Compensatory capabilities of islets of BB Wor rats exposed to sustained hyperglycemia

To determine if discordance for autoimmune diabetes in genetically homogeneous animals might reflect differences in the compensatory capacity of their β cells, the glycemic responses of diabetes-prone BB Wor rats during a high rate infusion of 50% glucose were compared with normal and with 40% pancreatectomized Wistar rats similarly infused. In all three groups, the initially severe hyperglycemia declined after the first 48 hours to below the target level of 300 mg/dL despite an increasing rate of glucose infusion. The glycemic profile did not differ from controls and was lower than that of the partially depancreatized rats.

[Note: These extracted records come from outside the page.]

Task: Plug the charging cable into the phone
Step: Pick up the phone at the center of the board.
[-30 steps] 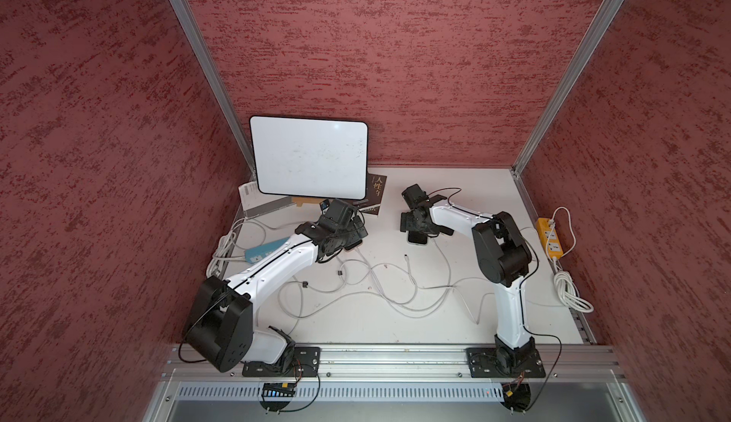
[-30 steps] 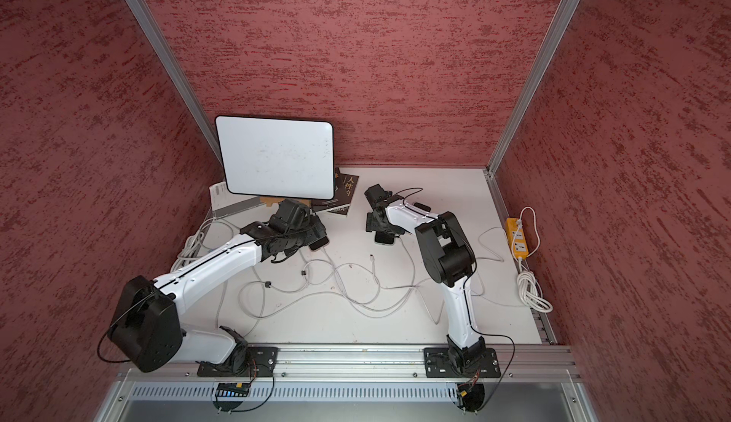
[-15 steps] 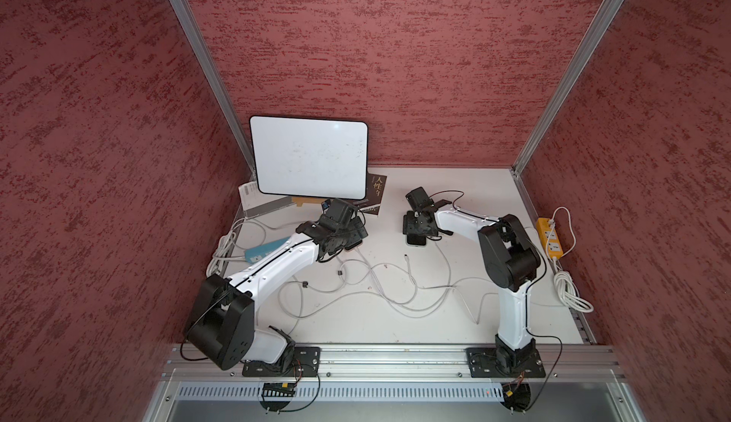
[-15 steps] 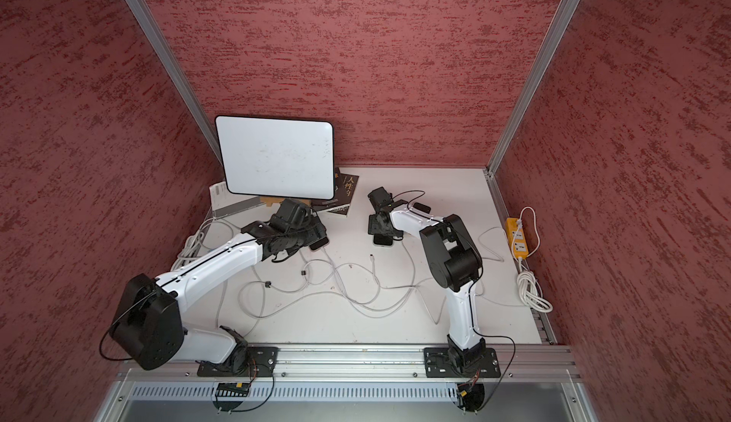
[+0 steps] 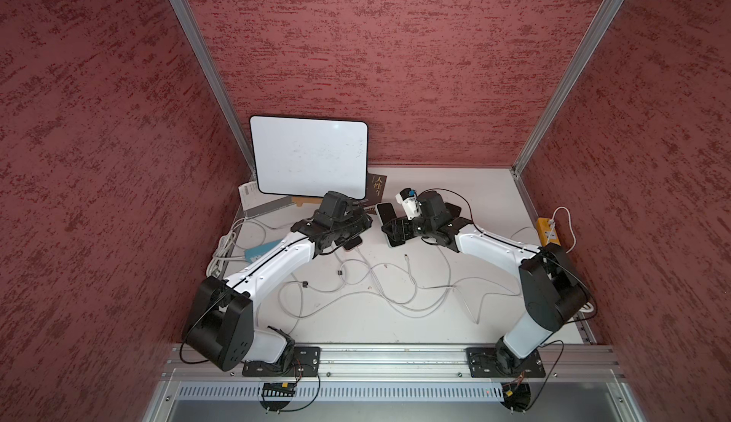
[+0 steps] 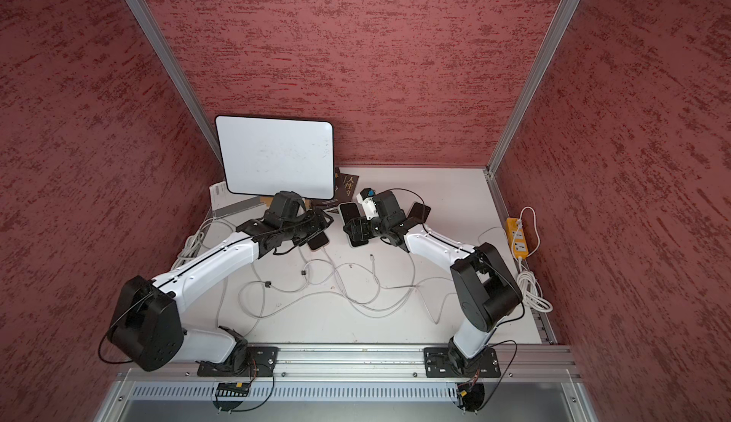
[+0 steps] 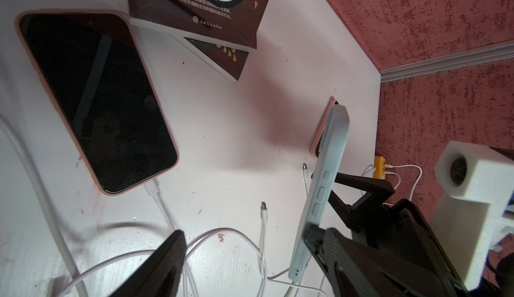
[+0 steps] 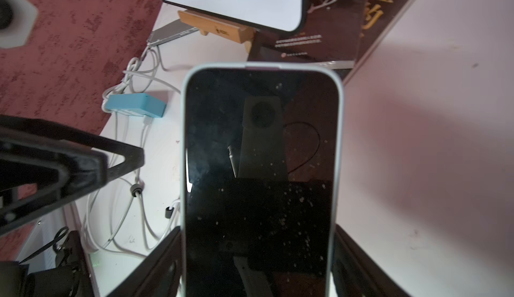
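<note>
White charging cable (image 7: 155, 198) already seated in the pink-cased phone (image 7: 94, 100), flat on the surface (image 7: 236, 142); left to plug, by the look of it, the pale blue-cased phone (image 8: 260, 184), with a loose connector end (image 7: 263, 206) lying just beside it. Grips that phone by its long sides in the right end effector (image 8: 258, 259), tipped up on edge towards the back of the surface. Shows the left end effector (image 7: 253, 234) released, fingers (image 7: 167, 262) spread wide above the cable loops (image 7: 222, 231), holding nothing.
</note>
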Robot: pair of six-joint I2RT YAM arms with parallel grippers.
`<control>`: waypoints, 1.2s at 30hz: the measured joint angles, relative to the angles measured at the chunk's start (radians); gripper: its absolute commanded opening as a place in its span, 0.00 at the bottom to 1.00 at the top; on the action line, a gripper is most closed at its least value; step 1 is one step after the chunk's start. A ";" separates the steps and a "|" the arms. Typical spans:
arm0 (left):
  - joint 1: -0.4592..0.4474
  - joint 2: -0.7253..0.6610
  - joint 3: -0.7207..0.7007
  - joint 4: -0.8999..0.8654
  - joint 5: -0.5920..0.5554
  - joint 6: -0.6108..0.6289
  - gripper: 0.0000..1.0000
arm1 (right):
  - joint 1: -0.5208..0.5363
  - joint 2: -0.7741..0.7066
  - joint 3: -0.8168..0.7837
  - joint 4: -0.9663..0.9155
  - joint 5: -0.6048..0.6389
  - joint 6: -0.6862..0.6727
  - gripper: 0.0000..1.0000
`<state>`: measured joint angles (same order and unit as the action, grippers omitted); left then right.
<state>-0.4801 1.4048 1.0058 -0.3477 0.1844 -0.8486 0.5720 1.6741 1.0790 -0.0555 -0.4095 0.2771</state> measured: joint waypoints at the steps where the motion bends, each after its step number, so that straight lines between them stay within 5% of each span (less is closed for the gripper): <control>1: -0.003 0.000 0.000 0.013 0.008 -0.001 0.79 | 0.005 -0.003 -0.005 0.009 -0.016 -0.003 0.38; 8: -0.015 0.003 0.000 0.062 0.037 -0.008 0.73 | 0.022 -0.012 -0.034 0.040 -0.103 -0.016 0.38; 20: -0.064 0.091 0.000 0.110 0.055 -0.017 0.39 | 0.022 -0.029 -0.034 0.048 -0.166 -0.020 0.37; 27: -0.073 0.099 0.003 0.141 0.069 -0.022 0.09 | 0.023 -0.029 -0.035 0.042 -0.180 -0.019 0.39; 29: -0.073 0.099 0.006 0.143 0.081 -0.010 0.00 | 0.021 -0.029 -0.036 0.041 -0.196 -0.013 0.46; 32: -0.075 0.101 0.012 0.139 0.076 -0.011 0.00 | 0.021 -0.029 -0.036 0.043 -0.203 -0.013 0.69; 36: -0.075 0.093 0.019 0.114 0.069 -0.005 0.00 | 0.022 -0.045 -0.036 0.019 -0.188 -0.009 0.79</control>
<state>-0.5552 1.4975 1.0248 -0.2340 0.2535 -0.8536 0.5941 1.6295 1.0431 -0.0360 -0.5972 0.2684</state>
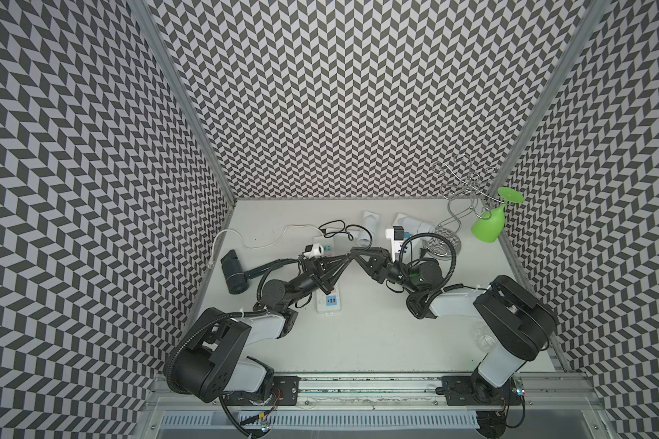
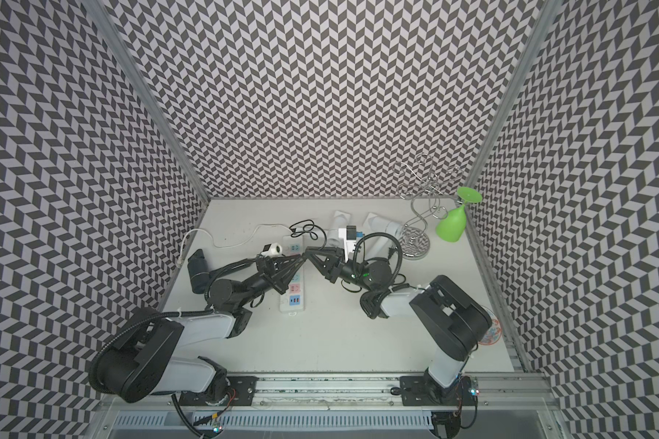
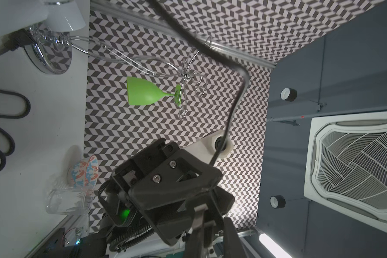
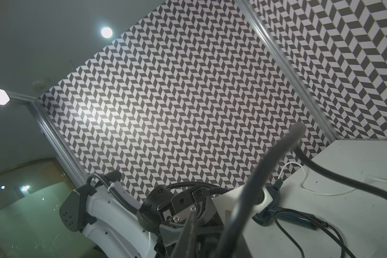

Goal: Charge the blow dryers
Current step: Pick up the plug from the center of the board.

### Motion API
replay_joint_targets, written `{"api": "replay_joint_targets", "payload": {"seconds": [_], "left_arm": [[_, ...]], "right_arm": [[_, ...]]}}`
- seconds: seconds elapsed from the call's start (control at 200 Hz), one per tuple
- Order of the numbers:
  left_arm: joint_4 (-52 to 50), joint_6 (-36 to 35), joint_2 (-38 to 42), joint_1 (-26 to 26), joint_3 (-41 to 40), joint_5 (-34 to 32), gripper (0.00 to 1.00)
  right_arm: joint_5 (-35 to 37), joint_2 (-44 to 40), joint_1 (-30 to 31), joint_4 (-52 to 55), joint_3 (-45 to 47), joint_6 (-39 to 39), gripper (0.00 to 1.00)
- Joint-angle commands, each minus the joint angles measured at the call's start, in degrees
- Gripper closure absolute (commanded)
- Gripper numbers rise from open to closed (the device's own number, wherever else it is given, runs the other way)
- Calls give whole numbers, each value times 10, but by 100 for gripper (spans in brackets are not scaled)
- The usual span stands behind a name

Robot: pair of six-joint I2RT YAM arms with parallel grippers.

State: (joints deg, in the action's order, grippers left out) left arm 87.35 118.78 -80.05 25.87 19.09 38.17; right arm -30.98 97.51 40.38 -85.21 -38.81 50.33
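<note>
The right tool (image 1: 355, 251) pinches narrow on a black cord (image 4: 264, 176), held just beside the power strip (image 1: 330, 302), likely so the left tool (image 1: 347, 256) can meet it tip to tip (narrow too; its grip I cannot tell). The black blow dryer (image 1: 233, 275) lies left, two white blow dryers (image 1: 364, 237) behind on the worktop (image 1: 358, 342).
</note>
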Motion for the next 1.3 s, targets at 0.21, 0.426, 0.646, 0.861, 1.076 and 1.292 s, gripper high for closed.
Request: {"api": "replay_joint_targets", "payload": {"seconds": [0.21,0.426,0.646,0.861,1.076,1.292], "left_arm": [[188,21,-10,0,6,7,100],[187,-21,-16,-14,9,22,100],[188,-156,-26,-51,5,59,100],[187,-293,-40,-52,13,91,100],[166,-338,-32,-60,14,98,100],[187,-116,-33,-82,30,124,100]], "right_arm": [[-11,-9,6,-227,-7,15,90],[2,-18,-2,-226,9,69,54],[-97,-32,-43,-36,-15,203,1],[-145,-75,-45,207,-38,181,1],[-168,-131,-44,431,-86,70,1],[-120,-225,-45,447,-27,-202,4]]}}
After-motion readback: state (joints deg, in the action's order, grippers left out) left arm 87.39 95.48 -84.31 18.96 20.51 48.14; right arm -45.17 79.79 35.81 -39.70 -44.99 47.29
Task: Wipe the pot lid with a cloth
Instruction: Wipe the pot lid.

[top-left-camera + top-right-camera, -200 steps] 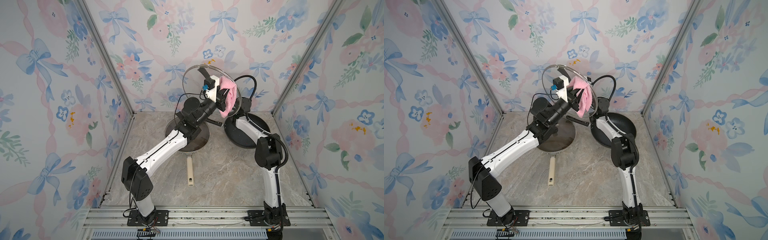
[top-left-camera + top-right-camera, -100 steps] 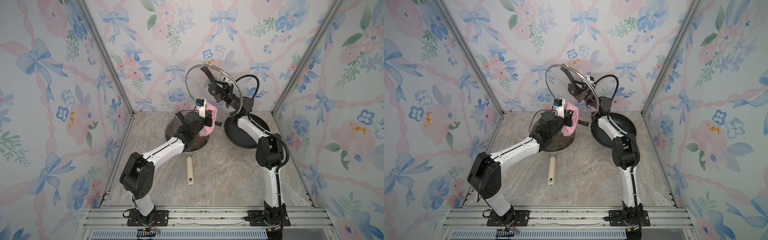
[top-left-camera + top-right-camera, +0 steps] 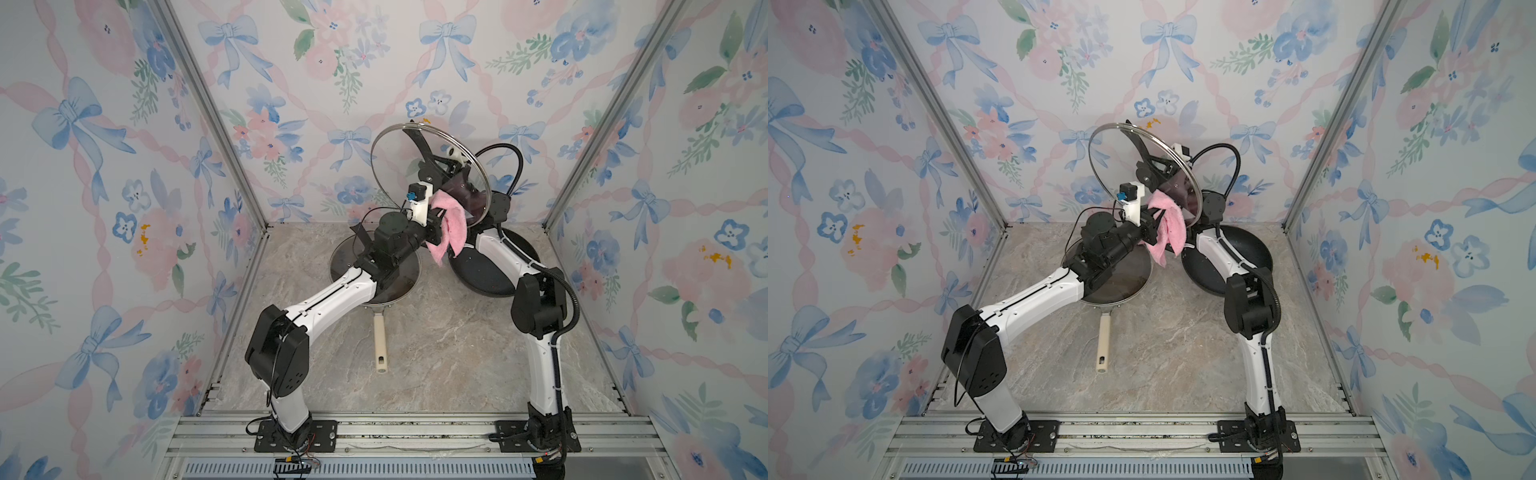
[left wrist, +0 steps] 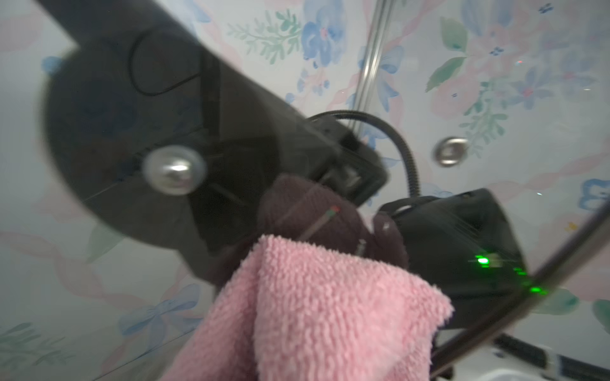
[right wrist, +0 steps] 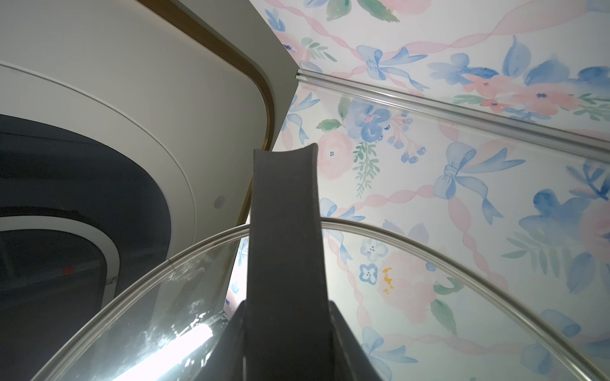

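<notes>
In both top views the tabletop [image 3: 457, 365] lies open from three through six to nine o'clock, save the cream pan handle [image 3: 380, 345] pointing to six, while toward twelve the steel pan [image 3: 409, 282], black pan [image 3: 478, 278], raised glass lid [image 3: 390, 166], left arm [image 3: 332, 295] and right arm [image 3: 498, 253] block passage.

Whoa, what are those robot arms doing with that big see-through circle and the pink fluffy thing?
They are cleaning a pot lid. The right gripper holds the glass pot lid up in the air by its black handle, tipped on edge. The left gripper pinches a pink cloth and presses it against the lower part of the lid. Down on the table sit a pan with a beige handle and a black pan.
</notes>
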Motion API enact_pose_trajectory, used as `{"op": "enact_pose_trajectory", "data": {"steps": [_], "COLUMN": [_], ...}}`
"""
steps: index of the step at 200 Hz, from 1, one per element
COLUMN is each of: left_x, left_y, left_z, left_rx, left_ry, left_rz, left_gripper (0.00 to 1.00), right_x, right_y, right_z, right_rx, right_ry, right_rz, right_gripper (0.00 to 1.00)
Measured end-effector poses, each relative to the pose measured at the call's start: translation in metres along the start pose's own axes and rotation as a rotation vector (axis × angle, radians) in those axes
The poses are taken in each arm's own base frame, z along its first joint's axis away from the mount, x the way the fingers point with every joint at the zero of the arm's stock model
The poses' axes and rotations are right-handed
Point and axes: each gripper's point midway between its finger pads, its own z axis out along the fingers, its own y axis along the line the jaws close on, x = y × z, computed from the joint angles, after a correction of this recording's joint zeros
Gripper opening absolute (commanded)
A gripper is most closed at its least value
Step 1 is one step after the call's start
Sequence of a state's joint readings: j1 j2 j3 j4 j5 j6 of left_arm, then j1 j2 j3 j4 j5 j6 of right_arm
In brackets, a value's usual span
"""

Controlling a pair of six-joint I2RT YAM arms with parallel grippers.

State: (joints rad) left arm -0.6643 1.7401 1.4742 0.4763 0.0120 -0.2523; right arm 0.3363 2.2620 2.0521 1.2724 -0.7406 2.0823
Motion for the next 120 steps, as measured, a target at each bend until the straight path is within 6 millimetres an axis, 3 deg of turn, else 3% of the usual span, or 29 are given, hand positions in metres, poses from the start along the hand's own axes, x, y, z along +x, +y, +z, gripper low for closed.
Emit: {"op": "enact_pose_trajectory", "data": {"steps": [26, 38, 50, 64, 81, 103, 111, 120], "left_x": [0.015, 0.018, 0.015, 0.005, -0.020, -0.074, -0.094, -0.112], "left_y": [0.080, 0.097, 0.095, 0.074, 0.022, -0.062, -0.083, -0.093], "left_z": [-0.010, -0.016, -0.018, -0.015, -0.007, -0.008, -0.012, -0.016], "left_rx": [-0.233, -0.289, -0.296, -0.254, -0.135, 0.080, 0.138, 0.170], "left_ry": [0.028, 0.038, 0.037, 0.023, -0.017, -0.128, -0.175, -0.221], "left_rz": [0.006, 0.009, 0.009, 0.015, 0.038, 0.057, 0.060, 0.067], "left_gripper": [0.00, 0.00, 0.00, 0.00, 0.00, 0.00, 0.00, 0.00], "right_x": [-0.003, -0.003, -0.003, -0.002, 0.000, 0.002, 0.003, 0.005], "right_y": [-0.009, -0.016, -0.020, -0.023, -0.023, -0.020, -0.019, -0.017], "right_z": [-0.007, -0.010, -0.012, -0.013, -0.011, -0.008, -0.006, -0.004], "right_rx": [0.016, 0.028, 0.038, 0.044, 0.041, 0.035, 0.031, 0.027], "right_ry": [-0.012, -0.018, -0.020, -0.017, -0.014, -0.007, -0.003, 0.002], "right_rz": [0.008, 0.021, 0.029, 0.035, 0.035, 0.033, 0.031, 0.031], "right_gripper": [0.00, 0.00, 0.00, 0.00, 0.00, 0.00, 0.00, 0.00]}}
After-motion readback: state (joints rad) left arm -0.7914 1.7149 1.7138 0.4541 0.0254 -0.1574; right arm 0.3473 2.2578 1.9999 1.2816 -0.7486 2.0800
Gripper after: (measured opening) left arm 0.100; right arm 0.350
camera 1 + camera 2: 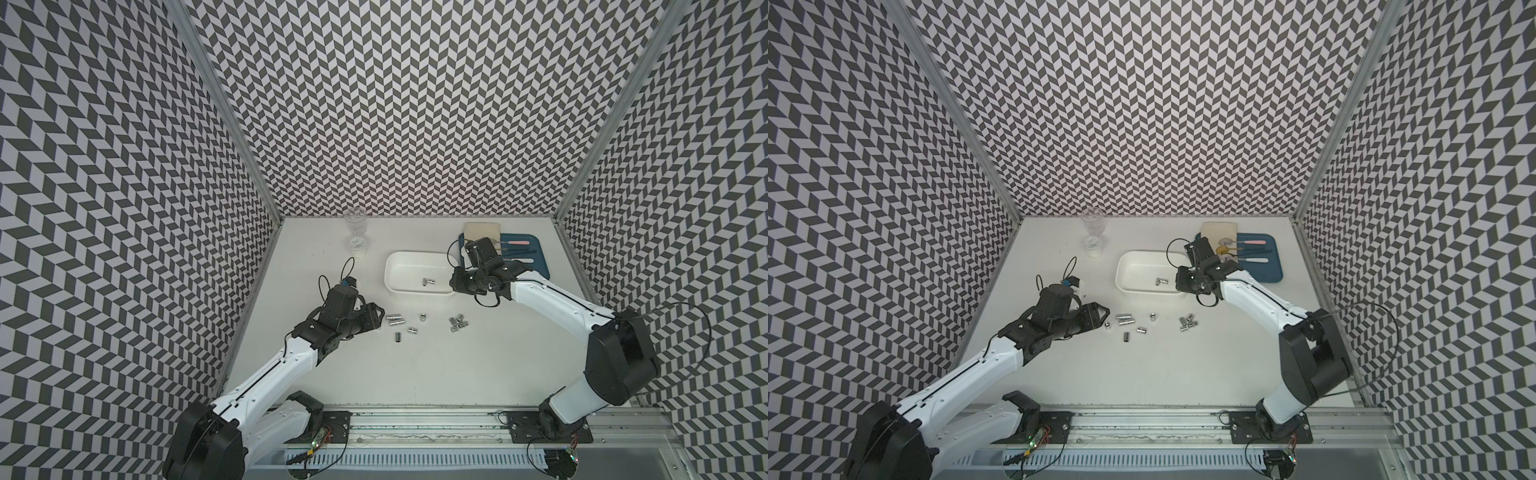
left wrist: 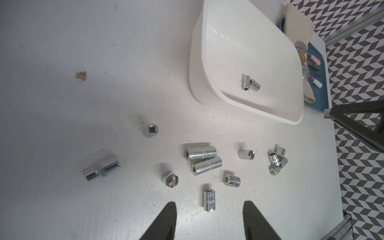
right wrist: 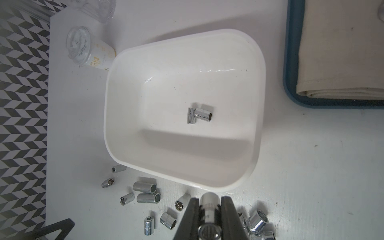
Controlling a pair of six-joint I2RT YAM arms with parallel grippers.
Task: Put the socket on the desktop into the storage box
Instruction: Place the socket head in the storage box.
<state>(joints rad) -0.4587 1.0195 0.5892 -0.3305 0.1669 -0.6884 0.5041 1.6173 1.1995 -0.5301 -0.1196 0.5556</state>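
Right wrist view: right fingers (image 3: 191, 212) clamped across a chrome socket (image 3: 209, 204), beside the storage box (image 3: 166, 83) at its 3 o'clock. Left fingers (image 2: 166, 218) apart, empty. Loose sockets (image 2: 200, 152) on the surface at the box's 6 o'clock. Probably dense, slick, roll-prone; pinch mid-barrel.

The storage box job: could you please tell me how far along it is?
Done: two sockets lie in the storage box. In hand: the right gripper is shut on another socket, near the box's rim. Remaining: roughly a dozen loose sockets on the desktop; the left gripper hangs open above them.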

Five of 20 hyperglycemic BB Wor rats became diabetic during the 12-day infusion of 50% glucose; there was no difference between their glucose profiles and those of the 15 prediabetic BB Wor rats that remained nondiabetic throughout the period of hyperglycemic infusion. The latter group of BB Wor rats, many of which would ultimately have become diabetic, exhibited a 2.4-fold increase in the volume density of their β cells, compared with a 2.1-fold increase in the Wistar controls. This clinical and morphologic evidence of β-cell compensation in diabetes-prone rats, even in on the verge of overt diabetes, excludes the possibility that subnormal compensation by β cells contributes to diabetes in the BB Wor rat.